[[ Recorded data, beginning ]]

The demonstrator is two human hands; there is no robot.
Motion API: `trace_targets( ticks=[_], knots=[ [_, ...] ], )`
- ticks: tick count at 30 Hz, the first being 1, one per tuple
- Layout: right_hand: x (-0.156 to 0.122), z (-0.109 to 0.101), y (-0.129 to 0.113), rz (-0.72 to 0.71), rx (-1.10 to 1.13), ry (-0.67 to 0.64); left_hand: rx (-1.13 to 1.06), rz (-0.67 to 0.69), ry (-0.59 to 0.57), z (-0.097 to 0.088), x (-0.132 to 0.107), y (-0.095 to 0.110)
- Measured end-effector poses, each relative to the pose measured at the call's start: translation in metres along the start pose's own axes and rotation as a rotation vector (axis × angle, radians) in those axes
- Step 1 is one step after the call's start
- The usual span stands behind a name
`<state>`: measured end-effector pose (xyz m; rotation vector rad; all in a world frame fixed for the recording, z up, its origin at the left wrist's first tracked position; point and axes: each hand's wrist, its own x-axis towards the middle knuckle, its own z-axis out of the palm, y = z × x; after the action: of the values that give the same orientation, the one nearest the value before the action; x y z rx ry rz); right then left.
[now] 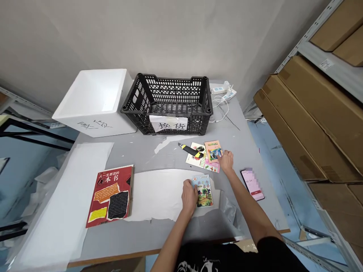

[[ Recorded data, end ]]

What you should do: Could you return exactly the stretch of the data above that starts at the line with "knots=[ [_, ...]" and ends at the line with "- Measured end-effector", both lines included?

Solution to this problem:
Motion API: `trace_targets( ticks=[_], knots=[ [_, ...] ], )`
- ticks: tick count at 30 Hz, the first being 1, one per tuple
- Layout: right_hand: x (-0.156 to 0.122), z (-0.109 to 0.101), y (-0.129 to 0.113), rz (-0.72 to 0.71), rx (-1.10 to 1.13), ry (-0.67 to 0.64); left_hand: rx (-1.13 to 1.06), rz (-0.67 to 0.69), ry (-0.59 to 0.57), z (-0.097 to 0.088), x (-0.132 to 0.107), y (-0.095 to 0.110)
- Measured end-effector poses, each relative to the pose measured at the call's start: translation in metres along the start pose's own axes and rotation as a rotation vector (axis × angle, radians) in those axes

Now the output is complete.